> [The task]
Filter by the string "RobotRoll": return the lines of the material that contain it.

> [Data under study]
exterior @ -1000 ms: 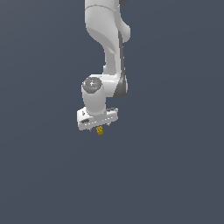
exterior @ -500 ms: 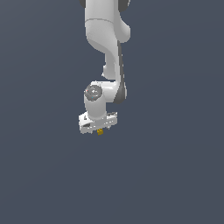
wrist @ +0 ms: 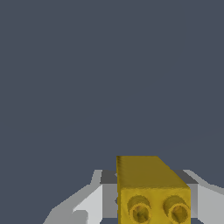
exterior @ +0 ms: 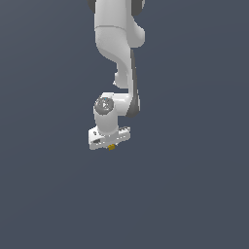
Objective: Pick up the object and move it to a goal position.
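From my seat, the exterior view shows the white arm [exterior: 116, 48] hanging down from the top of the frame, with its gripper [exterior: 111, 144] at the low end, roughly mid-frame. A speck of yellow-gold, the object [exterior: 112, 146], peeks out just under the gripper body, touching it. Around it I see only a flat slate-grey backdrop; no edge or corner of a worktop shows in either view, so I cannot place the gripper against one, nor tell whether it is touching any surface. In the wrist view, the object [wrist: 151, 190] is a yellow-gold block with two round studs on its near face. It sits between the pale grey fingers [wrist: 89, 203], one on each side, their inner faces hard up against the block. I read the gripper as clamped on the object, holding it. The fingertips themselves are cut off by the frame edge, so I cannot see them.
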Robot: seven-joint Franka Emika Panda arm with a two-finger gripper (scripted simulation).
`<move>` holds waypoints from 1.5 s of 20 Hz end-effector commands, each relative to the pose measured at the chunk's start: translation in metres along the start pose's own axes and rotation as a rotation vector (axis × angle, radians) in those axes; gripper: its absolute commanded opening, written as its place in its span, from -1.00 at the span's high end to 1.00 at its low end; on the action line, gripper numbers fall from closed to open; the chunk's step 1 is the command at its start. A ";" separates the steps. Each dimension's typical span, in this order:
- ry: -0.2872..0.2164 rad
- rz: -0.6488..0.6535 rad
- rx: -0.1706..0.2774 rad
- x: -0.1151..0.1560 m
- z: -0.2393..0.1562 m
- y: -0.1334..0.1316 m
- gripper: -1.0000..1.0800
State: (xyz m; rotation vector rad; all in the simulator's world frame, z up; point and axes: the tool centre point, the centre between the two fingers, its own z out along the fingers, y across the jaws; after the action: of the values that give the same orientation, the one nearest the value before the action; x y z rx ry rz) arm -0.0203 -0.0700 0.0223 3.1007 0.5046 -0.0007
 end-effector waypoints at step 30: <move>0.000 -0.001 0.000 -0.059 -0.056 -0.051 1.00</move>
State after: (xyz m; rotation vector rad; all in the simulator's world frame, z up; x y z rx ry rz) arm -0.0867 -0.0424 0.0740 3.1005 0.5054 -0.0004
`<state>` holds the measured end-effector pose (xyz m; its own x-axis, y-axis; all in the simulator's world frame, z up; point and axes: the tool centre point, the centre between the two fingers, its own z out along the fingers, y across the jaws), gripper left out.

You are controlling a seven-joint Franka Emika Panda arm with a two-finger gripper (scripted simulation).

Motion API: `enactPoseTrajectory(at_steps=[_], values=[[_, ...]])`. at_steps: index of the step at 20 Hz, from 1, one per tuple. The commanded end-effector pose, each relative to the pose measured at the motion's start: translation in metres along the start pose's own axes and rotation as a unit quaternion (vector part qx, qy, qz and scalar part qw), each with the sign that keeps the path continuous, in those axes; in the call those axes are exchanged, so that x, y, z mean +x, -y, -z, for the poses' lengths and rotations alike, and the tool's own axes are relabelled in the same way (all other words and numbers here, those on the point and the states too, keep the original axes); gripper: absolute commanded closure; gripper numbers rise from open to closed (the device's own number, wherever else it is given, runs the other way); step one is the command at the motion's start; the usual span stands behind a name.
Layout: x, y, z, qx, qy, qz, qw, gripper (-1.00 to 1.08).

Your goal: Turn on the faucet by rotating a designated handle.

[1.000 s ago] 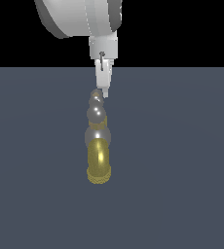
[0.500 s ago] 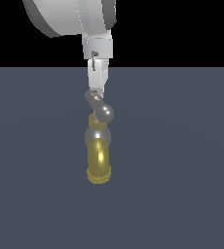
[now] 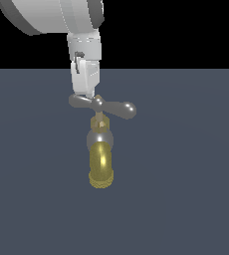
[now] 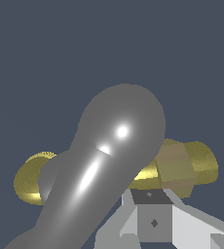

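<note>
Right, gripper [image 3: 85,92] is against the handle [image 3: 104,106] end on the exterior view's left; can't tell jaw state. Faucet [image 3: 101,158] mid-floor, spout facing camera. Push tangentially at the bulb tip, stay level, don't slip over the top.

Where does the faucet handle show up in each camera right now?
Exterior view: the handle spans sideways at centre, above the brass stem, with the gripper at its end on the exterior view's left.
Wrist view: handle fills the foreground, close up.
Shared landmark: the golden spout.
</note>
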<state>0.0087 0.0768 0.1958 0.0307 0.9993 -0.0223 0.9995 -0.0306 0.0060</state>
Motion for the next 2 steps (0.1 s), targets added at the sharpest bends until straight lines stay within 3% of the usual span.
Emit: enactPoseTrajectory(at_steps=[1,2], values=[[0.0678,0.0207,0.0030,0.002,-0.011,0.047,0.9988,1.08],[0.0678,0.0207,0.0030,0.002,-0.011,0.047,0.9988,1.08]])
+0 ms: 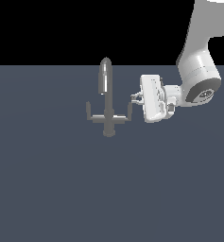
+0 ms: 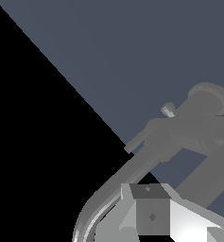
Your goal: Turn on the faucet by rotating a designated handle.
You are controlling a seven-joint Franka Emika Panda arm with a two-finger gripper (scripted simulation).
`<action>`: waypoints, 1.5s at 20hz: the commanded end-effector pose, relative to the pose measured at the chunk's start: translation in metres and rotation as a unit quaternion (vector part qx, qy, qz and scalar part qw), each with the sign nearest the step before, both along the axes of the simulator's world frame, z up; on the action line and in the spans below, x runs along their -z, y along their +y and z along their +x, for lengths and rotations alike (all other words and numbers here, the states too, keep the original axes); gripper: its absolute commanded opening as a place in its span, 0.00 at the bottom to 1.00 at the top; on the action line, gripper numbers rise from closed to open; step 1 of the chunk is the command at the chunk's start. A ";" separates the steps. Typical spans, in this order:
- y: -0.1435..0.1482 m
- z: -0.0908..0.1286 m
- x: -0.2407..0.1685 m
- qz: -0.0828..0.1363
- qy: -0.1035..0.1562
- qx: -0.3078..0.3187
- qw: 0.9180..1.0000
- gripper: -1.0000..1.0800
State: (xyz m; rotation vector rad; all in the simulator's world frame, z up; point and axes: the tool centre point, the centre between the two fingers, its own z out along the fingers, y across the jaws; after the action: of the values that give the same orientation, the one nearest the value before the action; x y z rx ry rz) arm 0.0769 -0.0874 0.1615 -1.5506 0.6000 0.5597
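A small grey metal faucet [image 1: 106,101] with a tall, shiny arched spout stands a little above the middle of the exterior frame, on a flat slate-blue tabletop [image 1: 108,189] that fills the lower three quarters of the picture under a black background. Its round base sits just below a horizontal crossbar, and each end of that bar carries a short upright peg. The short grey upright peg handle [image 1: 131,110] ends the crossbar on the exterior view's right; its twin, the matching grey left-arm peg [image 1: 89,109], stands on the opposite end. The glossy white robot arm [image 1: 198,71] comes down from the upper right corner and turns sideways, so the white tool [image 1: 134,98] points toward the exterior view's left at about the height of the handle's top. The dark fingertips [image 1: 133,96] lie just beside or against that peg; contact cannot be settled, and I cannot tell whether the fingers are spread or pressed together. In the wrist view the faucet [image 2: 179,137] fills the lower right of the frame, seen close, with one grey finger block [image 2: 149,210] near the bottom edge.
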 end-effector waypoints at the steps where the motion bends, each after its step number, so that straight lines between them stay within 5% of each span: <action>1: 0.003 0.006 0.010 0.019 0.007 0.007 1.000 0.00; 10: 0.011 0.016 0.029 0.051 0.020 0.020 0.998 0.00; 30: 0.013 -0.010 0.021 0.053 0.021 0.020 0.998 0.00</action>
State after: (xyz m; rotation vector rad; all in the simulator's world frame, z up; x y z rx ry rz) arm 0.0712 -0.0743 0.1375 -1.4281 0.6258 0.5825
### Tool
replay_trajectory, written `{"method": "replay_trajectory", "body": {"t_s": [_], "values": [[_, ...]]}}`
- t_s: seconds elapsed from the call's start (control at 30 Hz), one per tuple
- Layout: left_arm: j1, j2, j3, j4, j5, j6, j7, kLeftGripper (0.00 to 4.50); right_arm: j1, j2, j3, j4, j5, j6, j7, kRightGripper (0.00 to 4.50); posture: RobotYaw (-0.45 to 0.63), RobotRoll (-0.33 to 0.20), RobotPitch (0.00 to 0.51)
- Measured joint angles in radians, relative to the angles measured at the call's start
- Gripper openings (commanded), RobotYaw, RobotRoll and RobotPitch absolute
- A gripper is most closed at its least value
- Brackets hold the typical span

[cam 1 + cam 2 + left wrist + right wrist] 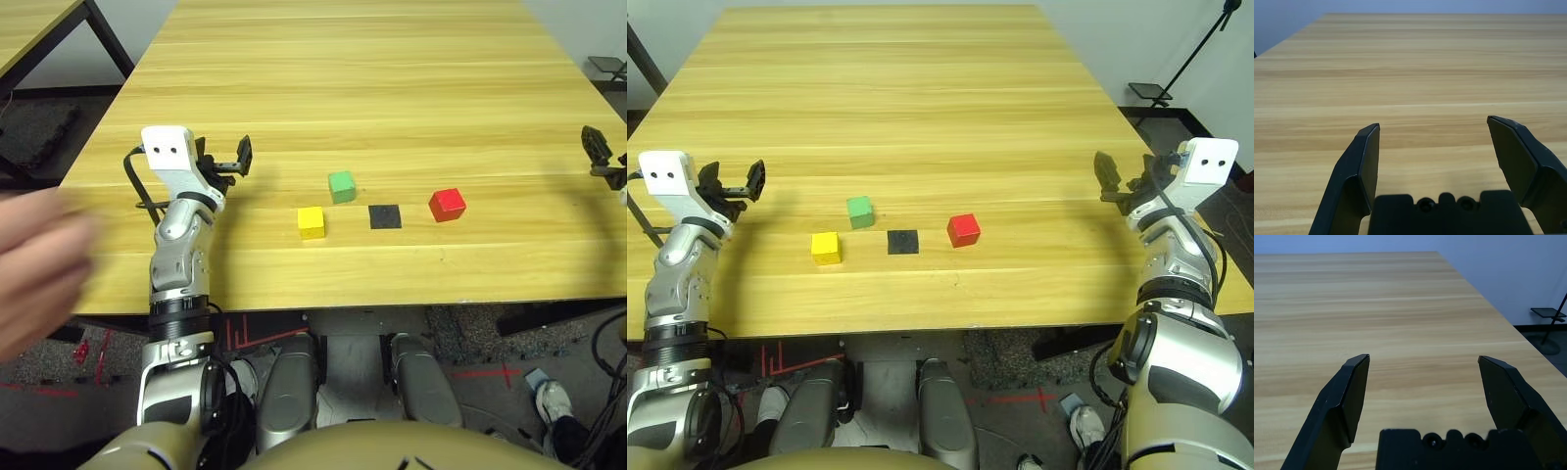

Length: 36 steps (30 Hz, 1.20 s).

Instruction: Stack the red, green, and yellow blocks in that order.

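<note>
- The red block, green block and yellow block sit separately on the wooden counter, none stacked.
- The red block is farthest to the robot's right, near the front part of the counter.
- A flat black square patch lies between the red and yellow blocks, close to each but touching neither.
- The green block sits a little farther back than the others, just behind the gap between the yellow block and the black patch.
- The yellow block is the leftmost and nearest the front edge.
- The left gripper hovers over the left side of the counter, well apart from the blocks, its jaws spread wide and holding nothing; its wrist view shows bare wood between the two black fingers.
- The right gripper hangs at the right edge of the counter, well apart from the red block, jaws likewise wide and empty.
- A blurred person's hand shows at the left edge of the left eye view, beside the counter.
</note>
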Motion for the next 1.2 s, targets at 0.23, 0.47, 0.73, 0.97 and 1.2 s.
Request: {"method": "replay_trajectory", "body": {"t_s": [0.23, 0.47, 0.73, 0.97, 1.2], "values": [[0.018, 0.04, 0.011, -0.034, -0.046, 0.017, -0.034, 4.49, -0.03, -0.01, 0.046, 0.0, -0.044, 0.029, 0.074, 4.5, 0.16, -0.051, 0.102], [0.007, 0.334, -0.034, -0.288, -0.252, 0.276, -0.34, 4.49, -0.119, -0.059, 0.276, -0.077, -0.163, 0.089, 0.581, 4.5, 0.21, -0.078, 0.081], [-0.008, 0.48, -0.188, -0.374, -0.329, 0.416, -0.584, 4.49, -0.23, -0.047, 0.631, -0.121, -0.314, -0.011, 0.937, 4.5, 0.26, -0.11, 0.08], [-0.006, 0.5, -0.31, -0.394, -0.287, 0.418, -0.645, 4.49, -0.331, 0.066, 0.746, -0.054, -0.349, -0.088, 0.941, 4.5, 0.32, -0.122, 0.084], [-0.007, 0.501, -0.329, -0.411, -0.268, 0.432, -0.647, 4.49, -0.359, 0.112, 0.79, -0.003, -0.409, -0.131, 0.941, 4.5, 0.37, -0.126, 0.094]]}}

> [Response below]
- Layout: left_arm: j1, j2, j3, j4, j5, j6, j7, kLeftGripper (0.00 to 4.50); right_arm: j1, j2, j3, j4, j5, j6, j7, kRightGripper (0.00 to 4.50); posture: RobotYaw (-0.45 to 0.63), RobotRoll (-0.33 to 0.20), RobotPitch (0.00 to 0.51)
- Gripper openings (commanded), RobotYaw, RobotRoll and RobotPitch absolute

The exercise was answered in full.